I want to remember where I’ve been. I want to reflect on my progress and past. I want to understand and appreciate the lessons I have learned.
Self-reflection is the reason why I journal. Without reflecting, I float through life. I find myself living for what is ahead, forgetting where I have been.
Today I am reflecting on this past year and all the changes it brought. A lot has changed, which would often leave me feeling lost and out of control, yet I feel whole like I am slowly healing.
I had planned on taking the summer off of school, but with the intention of returning this fall. Since deciding not to return to school, my mental health and general outlook of my future have changed. While I still struggle with my mental health, my baseline is in a much better place. I am in control.

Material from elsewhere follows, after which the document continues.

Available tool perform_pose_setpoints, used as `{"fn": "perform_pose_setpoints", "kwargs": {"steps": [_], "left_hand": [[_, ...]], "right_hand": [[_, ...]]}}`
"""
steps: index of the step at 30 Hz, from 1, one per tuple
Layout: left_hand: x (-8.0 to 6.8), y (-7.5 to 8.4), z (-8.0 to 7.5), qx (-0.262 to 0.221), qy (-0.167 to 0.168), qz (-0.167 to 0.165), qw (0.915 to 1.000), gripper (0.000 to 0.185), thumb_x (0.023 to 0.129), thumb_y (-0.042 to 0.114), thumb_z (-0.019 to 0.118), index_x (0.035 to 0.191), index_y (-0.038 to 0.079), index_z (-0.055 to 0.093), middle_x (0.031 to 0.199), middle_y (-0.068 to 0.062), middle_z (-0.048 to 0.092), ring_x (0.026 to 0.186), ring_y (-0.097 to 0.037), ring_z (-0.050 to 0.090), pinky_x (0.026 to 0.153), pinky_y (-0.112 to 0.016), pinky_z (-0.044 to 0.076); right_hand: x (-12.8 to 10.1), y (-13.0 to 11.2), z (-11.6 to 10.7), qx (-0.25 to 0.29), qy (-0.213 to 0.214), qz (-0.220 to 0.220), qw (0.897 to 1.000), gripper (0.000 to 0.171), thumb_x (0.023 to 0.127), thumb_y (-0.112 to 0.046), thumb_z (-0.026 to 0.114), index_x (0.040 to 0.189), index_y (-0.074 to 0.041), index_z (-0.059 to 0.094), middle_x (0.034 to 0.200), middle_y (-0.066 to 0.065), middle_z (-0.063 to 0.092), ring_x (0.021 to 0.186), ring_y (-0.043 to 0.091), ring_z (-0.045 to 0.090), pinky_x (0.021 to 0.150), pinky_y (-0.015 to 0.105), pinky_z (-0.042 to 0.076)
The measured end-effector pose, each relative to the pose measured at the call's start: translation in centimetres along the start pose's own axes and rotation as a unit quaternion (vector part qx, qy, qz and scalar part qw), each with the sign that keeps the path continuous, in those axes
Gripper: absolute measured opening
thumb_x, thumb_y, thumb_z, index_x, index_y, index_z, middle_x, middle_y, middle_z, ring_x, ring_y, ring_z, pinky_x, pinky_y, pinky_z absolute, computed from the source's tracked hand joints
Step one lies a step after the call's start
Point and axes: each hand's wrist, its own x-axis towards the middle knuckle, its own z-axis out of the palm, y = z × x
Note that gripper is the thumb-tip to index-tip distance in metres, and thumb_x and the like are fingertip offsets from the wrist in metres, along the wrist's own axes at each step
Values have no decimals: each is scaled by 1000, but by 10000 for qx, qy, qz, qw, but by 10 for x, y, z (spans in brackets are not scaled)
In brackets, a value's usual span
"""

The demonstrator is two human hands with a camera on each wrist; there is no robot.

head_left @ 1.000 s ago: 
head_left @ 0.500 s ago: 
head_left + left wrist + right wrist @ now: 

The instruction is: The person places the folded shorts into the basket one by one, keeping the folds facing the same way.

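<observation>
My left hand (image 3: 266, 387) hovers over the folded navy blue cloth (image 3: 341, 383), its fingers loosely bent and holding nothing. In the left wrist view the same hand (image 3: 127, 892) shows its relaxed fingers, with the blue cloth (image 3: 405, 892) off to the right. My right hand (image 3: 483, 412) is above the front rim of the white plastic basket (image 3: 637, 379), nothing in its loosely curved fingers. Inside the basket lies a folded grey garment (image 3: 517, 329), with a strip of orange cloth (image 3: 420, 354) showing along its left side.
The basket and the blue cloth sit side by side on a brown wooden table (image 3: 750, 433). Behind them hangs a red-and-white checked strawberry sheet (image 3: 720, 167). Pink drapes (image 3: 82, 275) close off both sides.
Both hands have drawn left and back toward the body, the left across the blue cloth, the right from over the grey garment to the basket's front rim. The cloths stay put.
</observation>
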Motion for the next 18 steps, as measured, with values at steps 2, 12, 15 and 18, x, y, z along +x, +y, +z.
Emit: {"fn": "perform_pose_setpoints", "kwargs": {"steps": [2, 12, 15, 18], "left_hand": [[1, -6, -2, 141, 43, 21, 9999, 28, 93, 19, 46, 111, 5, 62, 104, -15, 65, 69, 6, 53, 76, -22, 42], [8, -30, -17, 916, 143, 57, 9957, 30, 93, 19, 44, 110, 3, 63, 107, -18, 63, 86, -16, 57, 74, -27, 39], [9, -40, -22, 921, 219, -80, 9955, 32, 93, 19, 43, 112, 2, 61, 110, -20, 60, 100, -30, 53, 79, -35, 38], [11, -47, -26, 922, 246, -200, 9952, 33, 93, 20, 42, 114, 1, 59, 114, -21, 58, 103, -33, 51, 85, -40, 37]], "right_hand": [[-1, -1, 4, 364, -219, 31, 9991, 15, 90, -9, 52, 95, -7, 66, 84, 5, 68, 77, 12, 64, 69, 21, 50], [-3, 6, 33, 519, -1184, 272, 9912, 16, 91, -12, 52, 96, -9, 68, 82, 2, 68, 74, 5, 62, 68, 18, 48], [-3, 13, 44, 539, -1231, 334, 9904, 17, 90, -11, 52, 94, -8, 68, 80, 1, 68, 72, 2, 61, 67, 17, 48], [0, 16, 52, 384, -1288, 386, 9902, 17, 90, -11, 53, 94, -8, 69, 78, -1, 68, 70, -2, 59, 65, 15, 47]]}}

I am proud of myself for taking such a huge step, and I haven’t let myself acknowledge that. I could have continued down my career path and become a therapist; I could have been incredibly successful in that line of work and helped many people. However, I would have felt stressed, unhappy, and lost. I would have been sacrificing my health and happiness for a career, one I thought I needed to pursue to be satisfied with myself.
My health and happiness are more important than a valued career. I am happier as a dog sitter and walker than I ever could have been as a therapist. Don’t get me wrong, I loved therapy and excelled in my classes, but the stress and emotional wear it brought me was not worth it.
Reflecting on this past year and the choices I have made have helped me feel proud, something that doesn’t come along often. Take time to reflect today.